如果是前世的夏賜早就一劍砍過去了,但今生的夏賜是不會妄動殺心的。
“好吧,我可以幫你們,但還有個問題,我留在你們身上的符籙怎麼消失了?”
當初擊敗他們時,為了防止這兩人叛變,夏賜在他們身上種下了可以讓他感知到的符籙和養生斑,但如今夏賜卻感受不到這兩樣東西了。
他們居然祛除了夏賜的養生斑和定位符!
這個世界居然有這樣的技術?
夏賜本以為這是不可能的事,有必要弄清楚。
面對夏賜的提問,障目十分為難。
“這涉及到地府機密,我沒有告知的許可權。”
“但您可以問閻君,他有告知的許可權。
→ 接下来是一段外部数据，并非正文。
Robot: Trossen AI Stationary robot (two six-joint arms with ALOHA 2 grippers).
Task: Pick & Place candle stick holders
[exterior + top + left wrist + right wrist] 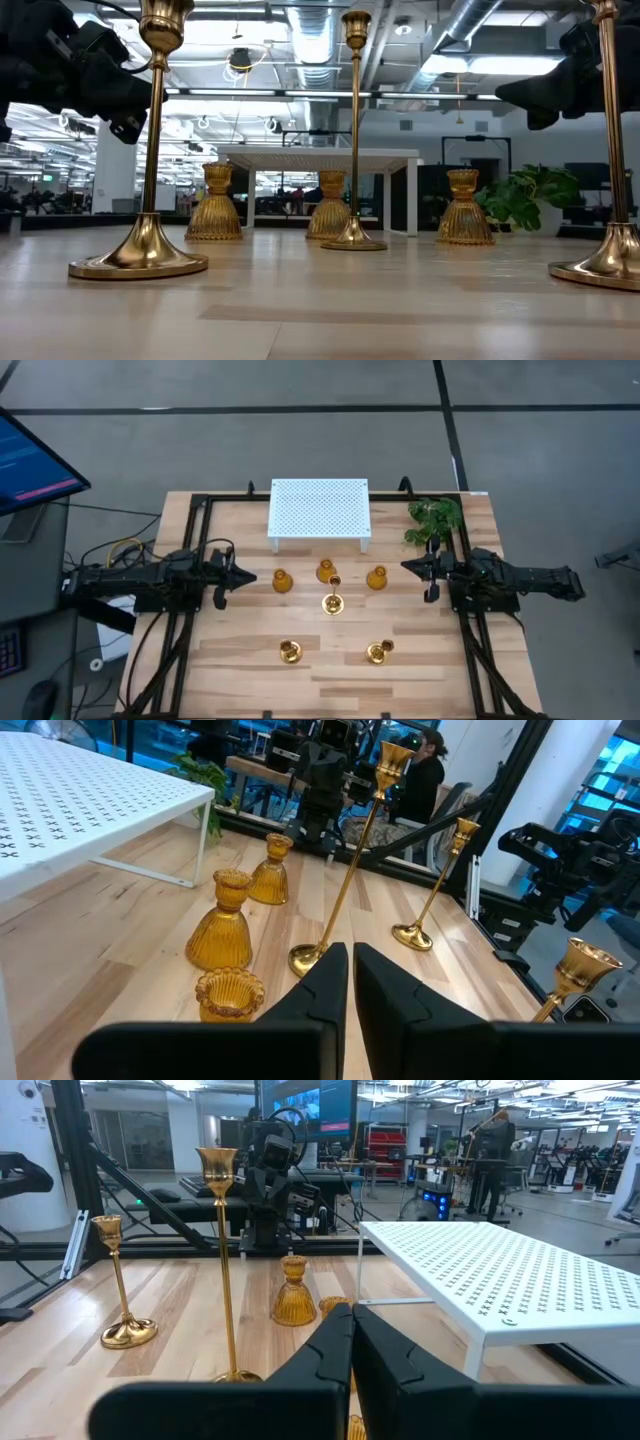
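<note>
Three squat amber holders (283, 581) (326, 571) (377, 578) stand on their bases in a row on the wooden table, in front of the white shelf. Three brass candlesticks (332, 603) (290, 651) (378, 652) stand upright on their round bases nearer the front edge. My left gripper (249, 576) is shut and empty, hovering left of the amber row; its wrist view (350, 982) shows the nearest amber holder (229, 995) just ahead. My right gripper (405, 566) is shut and empty, right of the row; in its wrist view (352, 1342) an amber holder (294, 1295) stands beyond the fingers.
A white perforated shelf (319, 512) stands on legs at the table's far middle. A green leafy plant (435, 520) sits at the far right, close behind my right gripper. Black frame rails (190, 540) run along the table's left and right sides. A person shows in the room beyond (430, 765).
</note>
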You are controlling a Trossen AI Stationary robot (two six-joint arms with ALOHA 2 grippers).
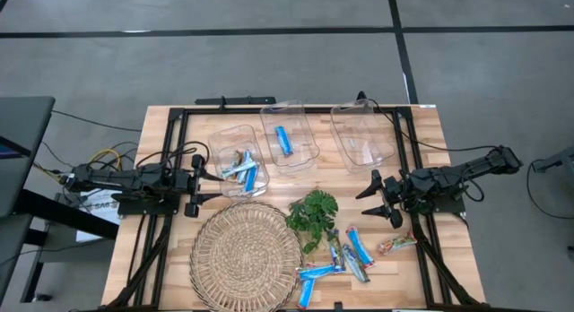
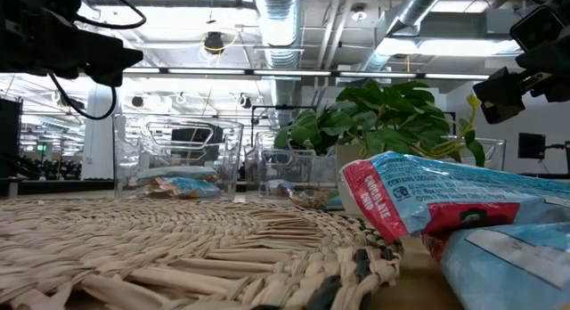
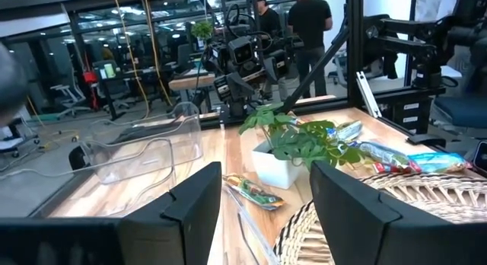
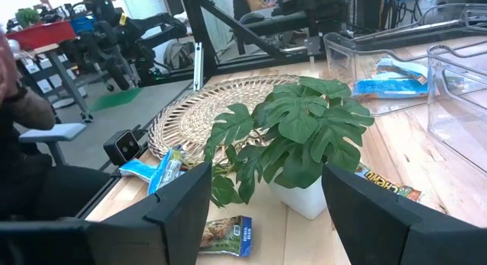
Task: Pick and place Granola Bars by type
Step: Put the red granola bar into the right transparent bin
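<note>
Several granola bars lie flat on the near right part of the table: blue ones (image 1: pixel 359 249) (image 1: pixel 318 273) and a tan one (image 1: pixel 395 245). The same pile fills the low view's front (image 2: pixel 445 199). More bars rest in the left clear bin (image 1: pixel 239 161), and one blue bar (image 1: pixel 283 139) in the middle bin. My left gripper (image 1: pixel 201 185) (image 3: pixel 266 200) hovers open beside the left bin, above the table. My right gripper (image 1: pixel 378 198) (image 4: pixel 266 212) is open too, near the potted sprig's right side, with the loose bars below and ahead of it (image 4: pixel 228 236).
A round woven mat (image 1: pixel 247 254) lies on the near left. The green potted sprig (image 1: pixel 312 213) stands between the mat and the loose bars. A third clear bin (image 1: pixel 363 137) sits at the far right. A black frame (image 1: pixel 179 115) rims the table. People stand in the room beyond (image 3: pixel 308 21).
</note>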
”
“案板上的魚還這麼多要求!”
“算了,就幫你們這一次吧。”
夏賜隱藏起眼中情緒,就算沒有這個條件他也會幫忙,他本來也打算去一趟地府,宰了那個誘導夏予變成天選者的混蛋!
“監控系統裡看不到你的殿下,你應該知道他在哪吧?”
“請跟我來。”
障目帶著夏賜離開牢房,來到第一獄區的最邊緣,這裡有一條隱秘的樓梯,兩人順著樓梯來到監獄的二樓。
障目忽然停下腳步。
“前面有人。”
兩個獄警屹立在二樓的入口,到這裡安保程度明顯增強了。
“交給您了。”障目用嘴唇說道,卻發現夏賜已經不見了,再轉頭兩個獄警都已被夏賜搞定。
“走吧。”
二樓的安保的確相比一樓嚴密了很多,不止有巡邏的隊伍,還有崗哨,但就算是南殿的安保,在夏賜面前也形同虛設,更別提這區區的大刑獄了。
兩人穿過空無一物的走廊,來到一座牢房前。
“就是這裡?”
“是的。”
夏賜開啟牢門。
“殿下!”障目急匆匆地跑了進去。
“原來十殿偽裝成這樣了。”夏賜嘟囔著。
面積不過二十平方米的房間裡,一個蒼老的身影猶如看門狗般被一條鎖鏈拴著。
那就是十殿。
“你偽裝的老人真是惟妙惟肖啊!”
“那也比不上您的技術啊!”十殿勉強扯出一絲笑意。
“看來你們已經聯絡過了。”夏賜運劍指,斬斷拴住十殿的鐵鏈。
“走吧。”
“等等,還有這個。”十殿指著自己的脖頸,鐵鏈的項圈下居然還有一個項圈。
是那種給兇惡殺手戴的項圈。
“住在這的每一個人都有嗎?”
“都有,四星殺手必戴。”
“那五星呢?”
“五星的殺手可不會被關在這種簡陋的大刑監獄裡。”
“那五星殺手都是關在哪的。”
“這種事我也不清楚,我可沒時間去理會這些失敗者!”
夏賜微微皺眉,十殿的語氣讓他有些反感。
“話說得那麼拽……你現在不也是個失敗者嗎?”
夏賜抬起手,劍指斬落,項圈無聲地斷裂開。
“走吧!”夏賜催促道。
走廊的燈光忽然變成了紅色,刺耳的警報聲響起!
被發現了!?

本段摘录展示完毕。